Initialement prévue le lundi 12 janvier, la conférence sur «La
Déclaration Universelle des Droits de l'Homme et la Dignité Humaine» a été
finalement donnée ce jeudi (22 janvier) au CCF de Tlemcen par Me Ali Yahia
Abdennour, président d'honneur de la LADDH, en l'absence du président de cette
dernière Me Bouchachi Mostéfa, comme annoncé.
D'entrée de jeu, le conférencier situera le problème de l'Algérie en
faisant sa genèse depuis l'indépendance. «L'Algérie a obtenu sur le plan
national son indépendance mais elle n'a pas libéré l'homme», soulignera-t-il.

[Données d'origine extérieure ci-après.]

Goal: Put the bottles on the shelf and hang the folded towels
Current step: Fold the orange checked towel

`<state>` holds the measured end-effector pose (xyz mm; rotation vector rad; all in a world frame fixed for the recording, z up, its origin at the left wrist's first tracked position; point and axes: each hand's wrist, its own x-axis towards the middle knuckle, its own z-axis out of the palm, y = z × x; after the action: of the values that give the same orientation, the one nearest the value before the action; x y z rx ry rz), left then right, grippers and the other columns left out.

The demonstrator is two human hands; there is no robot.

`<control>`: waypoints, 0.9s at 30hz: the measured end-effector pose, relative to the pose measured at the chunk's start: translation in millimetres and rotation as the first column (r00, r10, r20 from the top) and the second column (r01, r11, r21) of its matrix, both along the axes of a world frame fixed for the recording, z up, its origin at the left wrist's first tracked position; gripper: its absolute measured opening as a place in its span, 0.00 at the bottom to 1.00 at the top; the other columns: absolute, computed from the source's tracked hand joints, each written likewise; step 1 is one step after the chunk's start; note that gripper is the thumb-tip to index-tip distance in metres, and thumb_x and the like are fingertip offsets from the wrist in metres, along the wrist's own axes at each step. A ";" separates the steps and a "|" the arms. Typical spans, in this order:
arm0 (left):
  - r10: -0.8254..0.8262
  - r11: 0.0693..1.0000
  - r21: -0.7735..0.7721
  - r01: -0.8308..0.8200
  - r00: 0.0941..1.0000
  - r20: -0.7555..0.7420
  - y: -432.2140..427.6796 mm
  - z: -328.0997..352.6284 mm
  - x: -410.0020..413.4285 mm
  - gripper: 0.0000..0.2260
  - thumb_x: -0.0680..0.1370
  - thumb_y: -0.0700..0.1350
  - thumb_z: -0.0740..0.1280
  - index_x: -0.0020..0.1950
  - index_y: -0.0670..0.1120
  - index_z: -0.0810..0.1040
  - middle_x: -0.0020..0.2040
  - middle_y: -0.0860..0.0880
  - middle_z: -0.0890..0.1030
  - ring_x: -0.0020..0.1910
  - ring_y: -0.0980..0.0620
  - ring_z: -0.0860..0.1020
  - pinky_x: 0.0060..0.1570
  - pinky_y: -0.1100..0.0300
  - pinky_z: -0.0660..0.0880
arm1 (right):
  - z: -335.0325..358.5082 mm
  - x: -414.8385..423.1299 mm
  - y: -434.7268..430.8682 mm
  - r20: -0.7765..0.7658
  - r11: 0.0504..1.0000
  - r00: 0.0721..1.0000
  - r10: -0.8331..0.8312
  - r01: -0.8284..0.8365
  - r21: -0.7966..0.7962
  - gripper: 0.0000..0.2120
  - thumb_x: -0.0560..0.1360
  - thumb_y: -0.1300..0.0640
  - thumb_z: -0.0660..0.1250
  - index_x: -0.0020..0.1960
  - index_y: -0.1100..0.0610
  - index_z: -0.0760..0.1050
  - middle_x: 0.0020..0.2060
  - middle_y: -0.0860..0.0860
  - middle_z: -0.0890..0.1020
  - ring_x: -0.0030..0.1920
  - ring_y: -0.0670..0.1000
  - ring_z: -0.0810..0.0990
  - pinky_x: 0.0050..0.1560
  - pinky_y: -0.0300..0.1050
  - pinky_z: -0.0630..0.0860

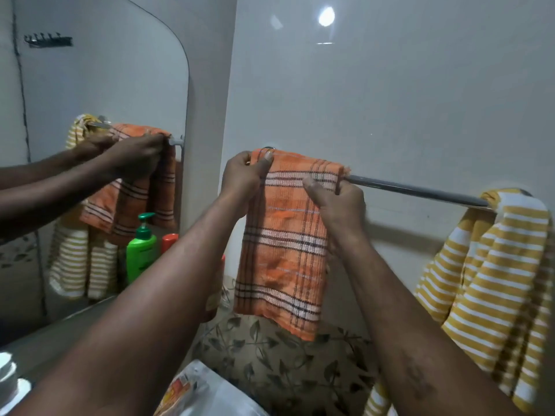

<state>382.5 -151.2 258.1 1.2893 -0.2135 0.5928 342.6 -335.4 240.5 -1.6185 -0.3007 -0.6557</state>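
Orange towel [285, 235] draped at left end of rail [420, 190]; bare rail between it and striped towel [495, 265]. Left hand [243, 178], right hand [339, 202] raised, both pinching orange towel's top fold.

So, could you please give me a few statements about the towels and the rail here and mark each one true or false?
1. The orange checked towel is draped over the rail. True.
2. Both hands grip the orange towel near its top edge. True: left hand, right hand.
3. The yellow striped towel lies folded on the counter. False: it hangs from the right end of the rail.
4. The two towels overlap on the rail. False: a bare stretch of rail separates them.
5. A green pump bottle shows in the mirror. True.
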 end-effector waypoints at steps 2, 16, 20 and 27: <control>0.024 0.999 0.047 -0.022 0.999 -0.048 3.5 -9.7 -3.6 0.18 0.77 0.57 0.76 0.54 0.42 0.82 0.49 0.44 0.88 0.46 0.45 0.87 0.48 0.48 0.83 | -9.6 5.0 -0.5 -0.036 0.998 0.998 0.044 -0.043 0.036 0.18 0.68 0.41 0.79 0.46 0.54 0.85 0.43 0.53 0.89 0.46 0.60 0.89 0.50 0.66 0.85; -0.141 0.956 0.214 0.200 0.955 -0.262 12.4 -124.0 -36.1 0.09 0.77 0.47 0.75 0.56 0.47 0.84 0.49 0.50 0.89 0.45 0.51 0.88 0.47 0.54 0.80 | -122.3 7.2 -6.1 -0.352 0.999 0.935 0.037 -0.045 -0.015 0.37 0.54 0.36 0.83 0.55 0.56 0.81 0.48 0.52 0.88 0.46 0.54 0.89 0.51 0.60 0.86; -0.100 0.964 0.202 0.173 0.939 -0.329 11.4 -156.7 -34.6 0.07 0.78 0.45 0.75 0.55 0.48 0.84 0.48 0.49 0.89 0.47 0.47 0.88 0.50 0.50 0.83 | -156.8 4.3 -10.6 -0.418 0.998 0.908 -0.006 -0.023 -0.064 0.37 0.52 0.36 0.82 0.54 0.56 0.82 0.48 0.50 0.88 0.43 0.51 0.89 0.47 0.55 0.87; -0.037 0.974 0.189 0.124 0.912 -0.409 13.4 -204.0 -36.8 0.09 0.83 0.48 0.69 0.56 0.44 0.83 0.48 0.44 0.89 0.48 0.42 0.88 0.55 0.43 0.83 | -190.9 -6.7 -11.1 -0.491 0.989 0.869 -0.054 -0.021 -0.147 0.21 0.65 0.48 0.85 0.51 0.55 0.82 0.46 0.50 0.88 0.44 0.50 0.88 0.48 0.50 0.86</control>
<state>345.6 -137.8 54.1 1.5720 0.0150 0.2246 335.9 -346.4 49.6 -1.8702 0.0456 -0.2126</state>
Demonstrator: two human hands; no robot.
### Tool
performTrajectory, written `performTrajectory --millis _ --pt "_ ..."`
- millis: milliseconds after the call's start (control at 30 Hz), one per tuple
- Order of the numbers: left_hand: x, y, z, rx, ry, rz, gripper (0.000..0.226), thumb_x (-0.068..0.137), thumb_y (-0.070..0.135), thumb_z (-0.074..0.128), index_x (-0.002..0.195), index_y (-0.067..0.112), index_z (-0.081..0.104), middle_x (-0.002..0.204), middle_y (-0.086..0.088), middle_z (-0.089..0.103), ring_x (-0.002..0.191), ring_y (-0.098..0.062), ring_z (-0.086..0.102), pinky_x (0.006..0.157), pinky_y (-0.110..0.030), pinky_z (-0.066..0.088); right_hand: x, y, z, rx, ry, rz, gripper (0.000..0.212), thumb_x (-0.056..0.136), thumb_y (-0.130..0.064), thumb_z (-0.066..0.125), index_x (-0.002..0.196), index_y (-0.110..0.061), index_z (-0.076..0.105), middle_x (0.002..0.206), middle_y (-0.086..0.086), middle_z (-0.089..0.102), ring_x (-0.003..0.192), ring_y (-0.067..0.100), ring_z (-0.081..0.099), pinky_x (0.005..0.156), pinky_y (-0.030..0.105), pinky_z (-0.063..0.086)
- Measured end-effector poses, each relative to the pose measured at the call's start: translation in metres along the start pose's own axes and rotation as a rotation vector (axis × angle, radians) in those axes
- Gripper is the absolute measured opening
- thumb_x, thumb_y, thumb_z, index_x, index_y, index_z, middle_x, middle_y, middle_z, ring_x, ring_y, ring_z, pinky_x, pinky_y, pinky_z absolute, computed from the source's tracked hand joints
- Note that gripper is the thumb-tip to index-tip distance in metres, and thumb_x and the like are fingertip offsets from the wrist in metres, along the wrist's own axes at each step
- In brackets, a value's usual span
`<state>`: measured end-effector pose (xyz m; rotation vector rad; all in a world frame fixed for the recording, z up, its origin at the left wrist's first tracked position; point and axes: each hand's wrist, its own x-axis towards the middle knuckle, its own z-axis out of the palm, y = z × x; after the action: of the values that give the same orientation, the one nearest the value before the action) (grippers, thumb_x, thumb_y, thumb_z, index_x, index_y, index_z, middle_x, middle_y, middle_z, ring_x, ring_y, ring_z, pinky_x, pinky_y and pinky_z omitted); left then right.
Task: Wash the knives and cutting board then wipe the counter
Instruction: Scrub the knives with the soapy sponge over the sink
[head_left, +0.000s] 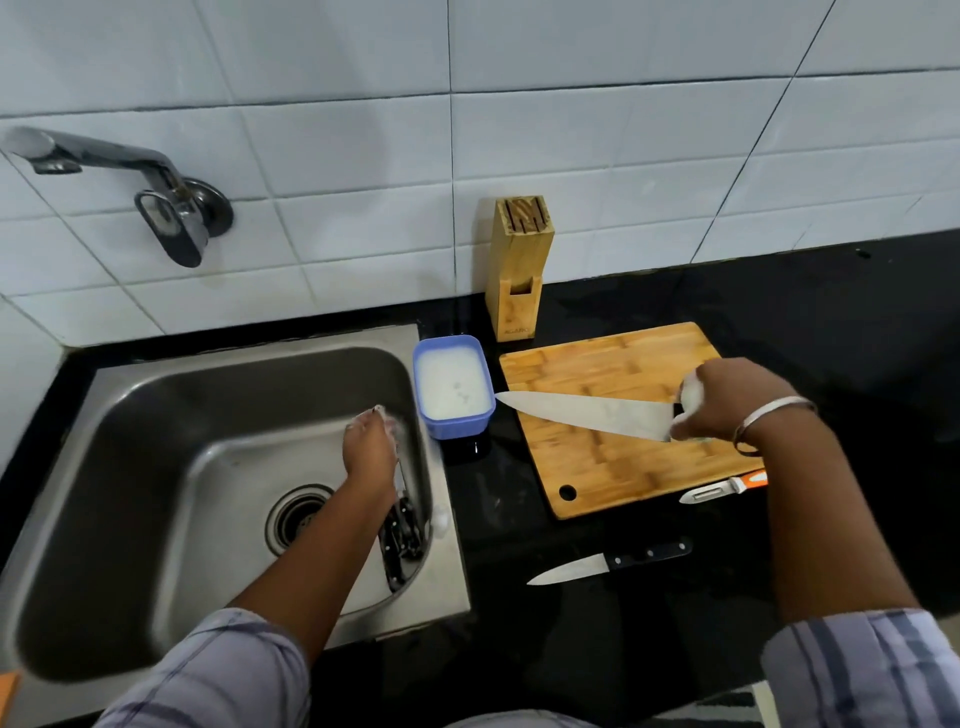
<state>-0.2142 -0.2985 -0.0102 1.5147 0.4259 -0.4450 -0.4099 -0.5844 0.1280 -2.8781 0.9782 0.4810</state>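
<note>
the black counter (857, 338) is running along the tiled wall, with the steel sink (130, 467) sitting in it on the left under a wall tap (119, 161). no water is showing at the spout.

the cutting board (613, 467) is lying flat on the counter to the right of the sink. it is looking dry and unwashed. a wooden knife block (519, 260) is standing behind it with its slots empty, and a blue tub (452, 423) of cloudy soapy water is sitting between sink and board.

the right hand (727, 400) is hovering over the board with its fingers curling tightly round the handle of the large knife (587, 413). white foam is clinging to the hand. the blade is pointing left, and its tip is reaching the tub.

the left hand (369, 447) is reaching down inside the sink, foamy, just above a few dark-handled knives (397, 540) leaning on the right wall. blur is hiding its fingers, so i cannot tell whether it is gripping anything.

a small black-handled knife (608, 564) is lying on the counter near the front edge, and an orange-handled tool (724, 488) is lying just beside the board's near edge.

judging from this, the soaping of the knives is under way. rinsing, these two pieces, the board and the counter wipe are all remaining.
</note>
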Motion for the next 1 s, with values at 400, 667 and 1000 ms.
performTrajectory --millis 400,667,1000 --pt "-0.034 0.039 0.012 0.056 -0.357 -0.073 0.042 0.103 0.044 0.029 0.117 0.015 0.055 0.107 -0.002 0.059 0.101 -0.022 0.057 0.095 -0.037 0.038 -0.019 -0.097 -0.054 0.195 0.106 -0.106 0.028 0.057 -0.040 0.077 0.073 -0.019 0.066 0.067 -0.001 0.062 0.066 0.016 0.059 0.057 0.025 0.048" --pt "-0.043 0.059 -0.002 0.012 -0.354 -0.120 0.073 0.096 0.062 0.011 0.136 0.011 0.046 0.136 -0.014 0.051 0.130 -0.036 0.042 0.108 -0.045 0.029 -0.008 -0.211 0.008 0.743 0.010 -0.110 0.018 0.064 -0.028 0.077 0.064 -0.015 0.064 0.062 0.001 0.060 0.061 0.019 0.058 0.052 0.024 0.046" --pt "-0.043 0.048 -0.042 -0.099 -0.322 0.040 0.028 0.101 0.030 0.045 0.118 0.012 0.058 0.090 -0.010 0.068 0.068 -0.024 0.065 0.061 -0.037 0.055 -0.022 -0.267 0.027 1.405 -0.194 0.021 0.026 0.087 -0.024 0.060 0.094 0.001 0.066 0.069 0.014 0.061 0.048 0.023 0.054 0.045 0.024 0.043"
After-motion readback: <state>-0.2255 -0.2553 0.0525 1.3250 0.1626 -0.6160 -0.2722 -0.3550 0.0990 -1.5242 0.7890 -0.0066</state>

Il estime que depuis 1962, «on a eu des dirigeants qui ont un peu déconsidéré
le socialisme en mélangeant le socialisme et le capitalisme d'État, en
mélangeant le socialisme national et le national socialisme et au lieu de
régler les problèmes, ils éliminent ceux qui en posent, ils ne règlent pas les
contradictions, ils éliminent les contradicteurs...». Depuis cette date,
l'Algérie est confrontée, selon lui, à deux problèmes : le peuple n'est pas
souverain dès lors que ce n'est pas lui qui désigne ses représentants à toutes
les institutions élues de l'État. «L'Algérien est resté un sujet et non un
citoyen parce qu'il ne participe pas à la vie politique au niveau de la
commune», dira-t-il. Il fera une transition en évoquant la décennie 90 marquée
par l'ouverture dans le Sud de camps de détention (au nombre de 9), où
«certains étaient détenus pour simple délit de prière». L'ex-président de la
LADDH rappellera l'instauration, un 9 février 1992 avec l'arrivée de Boudiaf,
de l'état d'urgence toujours en vigueur (17 ans) dont il fustigera le maintien.

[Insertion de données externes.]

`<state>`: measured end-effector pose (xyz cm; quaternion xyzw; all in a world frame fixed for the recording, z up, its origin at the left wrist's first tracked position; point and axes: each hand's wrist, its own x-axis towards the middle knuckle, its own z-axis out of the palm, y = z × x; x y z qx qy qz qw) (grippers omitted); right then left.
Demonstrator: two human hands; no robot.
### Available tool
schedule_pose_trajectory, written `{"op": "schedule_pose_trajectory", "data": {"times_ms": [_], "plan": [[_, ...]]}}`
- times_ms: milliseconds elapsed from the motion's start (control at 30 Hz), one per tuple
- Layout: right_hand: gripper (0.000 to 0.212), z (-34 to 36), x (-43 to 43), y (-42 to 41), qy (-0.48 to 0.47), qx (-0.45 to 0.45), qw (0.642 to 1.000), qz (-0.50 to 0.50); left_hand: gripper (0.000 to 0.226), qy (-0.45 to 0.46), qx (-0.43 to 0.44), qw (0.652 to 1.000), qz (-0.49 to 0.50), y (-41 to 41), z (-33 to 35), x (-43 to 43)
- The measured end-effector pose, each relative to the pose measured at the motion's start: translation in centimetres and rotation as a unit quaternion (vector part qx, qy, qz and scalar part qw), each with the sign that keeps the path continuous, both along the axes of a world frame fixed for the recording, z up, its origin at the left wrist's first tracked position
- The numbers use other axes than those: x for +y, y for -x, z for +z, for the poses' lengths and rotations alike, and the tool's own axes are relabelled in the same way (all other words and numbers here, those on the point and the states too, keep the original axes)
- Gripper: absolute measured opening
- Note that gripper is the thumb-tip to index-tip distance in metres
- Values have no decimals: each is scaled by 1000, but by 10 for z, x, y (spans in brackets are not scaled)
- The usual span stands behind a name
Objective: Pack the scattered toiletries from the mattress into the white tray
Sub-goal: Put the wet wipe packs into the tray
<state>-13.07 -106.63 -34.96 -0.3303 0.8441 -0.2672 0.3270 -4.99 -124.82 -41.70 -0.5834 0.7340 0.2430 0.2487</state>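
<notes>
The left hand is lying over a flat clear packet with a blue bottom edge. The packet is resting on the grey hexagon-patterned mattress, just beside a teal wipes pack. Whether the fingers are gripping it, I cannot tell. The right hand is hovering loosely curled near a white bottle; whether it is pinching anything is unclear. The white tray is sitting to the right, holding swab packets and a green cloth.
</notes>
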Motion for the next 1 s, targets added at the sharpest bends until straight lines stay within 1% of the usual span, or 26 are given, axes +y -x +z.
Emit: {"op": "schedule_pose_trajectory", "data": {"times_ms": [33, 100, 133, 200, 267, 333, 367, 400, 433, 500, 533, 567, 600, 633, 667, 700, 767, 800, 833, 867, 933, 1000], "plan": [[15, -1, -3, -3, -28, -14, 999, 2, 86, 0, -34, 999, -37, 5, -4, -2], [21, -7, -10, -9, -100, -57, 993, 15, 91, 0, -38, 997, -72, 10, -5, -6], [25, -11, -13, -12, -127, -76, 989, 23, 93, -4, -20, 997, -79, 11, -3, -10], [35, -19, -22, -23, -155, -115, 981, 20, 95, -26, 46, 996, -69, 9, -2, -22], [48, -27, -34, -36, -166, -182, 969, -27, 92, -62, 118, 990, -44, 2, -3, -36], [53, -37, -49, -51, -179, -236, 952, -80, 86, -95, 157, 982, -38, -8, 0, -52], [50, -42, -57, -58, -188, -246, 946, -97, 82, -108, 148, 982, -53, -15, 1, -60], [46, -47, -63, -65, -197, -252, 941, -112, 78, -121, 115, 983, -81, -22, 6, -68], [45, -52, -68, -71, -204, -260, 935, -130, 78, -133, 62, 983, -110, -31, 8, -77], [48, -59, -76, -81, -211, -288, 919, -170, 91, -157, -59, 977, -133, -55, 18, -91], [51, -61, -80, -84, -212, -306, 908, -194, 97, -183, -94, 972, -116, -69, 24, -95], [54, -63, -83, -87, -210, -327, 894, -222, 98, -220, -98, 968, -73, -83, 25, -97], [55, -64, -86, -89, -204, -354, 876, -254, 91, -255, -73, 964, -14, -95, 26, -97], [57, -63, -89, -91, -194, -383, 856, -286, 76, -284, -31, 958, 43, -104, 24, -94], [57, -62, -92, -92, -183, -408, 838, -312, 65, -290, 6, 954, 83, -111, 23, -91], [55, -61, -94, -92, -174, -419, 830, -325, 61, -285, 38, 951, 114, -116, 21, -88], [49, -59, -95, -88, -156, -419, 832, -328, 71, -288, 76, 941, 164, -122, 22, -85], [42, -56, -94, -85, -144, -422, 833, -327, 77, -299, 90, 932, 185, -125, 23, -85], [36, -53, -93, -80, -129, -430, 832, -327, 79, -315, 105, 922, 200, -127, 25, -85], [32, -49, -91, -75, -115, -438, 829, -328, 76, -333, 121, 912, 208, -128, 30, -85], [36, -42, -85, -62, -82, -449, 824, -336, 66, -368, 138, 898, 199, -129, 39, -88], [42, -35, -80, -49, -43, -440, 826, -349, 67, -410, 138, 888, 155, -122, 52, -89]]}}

«On ne peut pas manifester, même pour la question de la Palestine, alors
que tout le monde a manifesté, même en Amérique, même en Israël, chez nous on
ne nous a pas permis de manifester», déplorera-t-il. Me Ali Yahia Abdennour
regrette que des manifestants qui ont marché pacifiquement soient poursuivis en
justice. «Ça ne cadre pas, ça ne peut pas tenir, ça ne peut pas tenir»,
fulmine-t-il. Il clouera au pilori les trois partis de l'alliance (FLN, RND et
MSP) qui ont essuyé un échec en termes de mobilisation à l'occasion de leur
meeting de solidarité avec Ghaza. L'hôte du CCF exhumera la «question» de la torture
pratiquée à la faveur de la décennie 90: «Ce qu'on a reproché au colonialisme
français pendant la guerre d'Algérie, je vous affirme, et je pèse mes mots, on
l'a dépassé... Une nation ne peut pas pardonner à ceux qui ont fait ça...». Le
militant des droits de l'Homme octogénaire (aujourd'hui âgé de... 88 ans)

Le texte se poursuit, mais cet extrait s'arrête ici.